Just as a reminder, the $105 million is revenue growth and not all of this will flow through to NOI.
In the third quarter, we signed 43 new and renewal leases totaling approximately 354,000 square feet. This included approximately 315,000 square feet in our Manhattan office properties and 39,000 square feet in our greater New York metropolitan office properties.
Significant new office leases signed during the quarter include a 91,200 square foot lease for three full floors with Signature Bank at 1400 Broadway, a 44,700 square foot new lease for a full floor and a half with Diligent at 111 West 33rd Street and a 26,800 square foot full floor expansion lease with HNTB at the Empire State Building. And subsequent to quarter end, we signed an expansion lease with Uber for a 14,300 square foot full floor at 1400 Broadway.
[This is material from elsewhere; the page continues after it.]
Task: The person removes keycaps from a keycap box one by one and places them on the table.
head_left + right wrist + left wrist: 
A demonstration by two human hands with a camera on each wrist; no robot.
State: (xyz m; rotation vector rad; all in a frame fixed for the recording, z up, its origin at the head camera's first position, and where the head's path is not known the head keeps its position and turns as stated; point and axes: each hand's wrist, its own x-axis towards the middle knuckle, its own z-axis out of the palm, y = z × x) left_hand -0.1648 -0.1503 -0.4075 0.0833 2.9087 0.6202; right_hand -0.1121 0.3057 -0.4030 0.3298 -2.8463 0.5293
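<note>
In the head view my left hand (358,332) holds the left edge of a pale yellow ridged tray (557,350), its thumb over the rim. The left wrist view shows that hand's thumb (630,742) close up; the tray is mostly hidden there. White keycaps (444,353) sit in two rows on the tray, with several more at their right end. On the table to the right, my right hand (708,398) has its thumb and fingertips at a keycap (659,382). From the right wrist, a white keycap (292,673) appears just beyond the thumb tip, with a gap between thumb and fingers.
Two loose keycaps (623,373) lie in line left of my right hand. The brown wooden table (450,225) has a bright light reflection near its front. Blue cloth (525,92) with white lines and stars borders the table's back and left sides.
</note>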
With these expansions by Uber and HNTB and a 5,300 square foot expansion by Workday, we have now had 152 tenant expansions within our portfolio totaling over 1 million square feet since 2013. We've updated the disclosure on potential base rents and renewals for leases that expire by breaking up the quarters for 2019 and introducing full year disclosure for 2020, which can be found on Page 9 of our supplemental. This chart shows tenants to be relocated within our portfolio and vacates to be replaced by new tenants with whom leases have been signed.
We have continued with our proven strategy to vacate and consolidate spaces, redevelop them and re-lease those spaces at higher rents to better tenants. As a reminder, there is a timing delay between the move out of existing tenants and the commencement of replacement new leases and a further delay between legal commencement and GAAP revenue recognition. The resulting occupancy can vary quarter-by-quarter and these timing lags impact our reported revenue.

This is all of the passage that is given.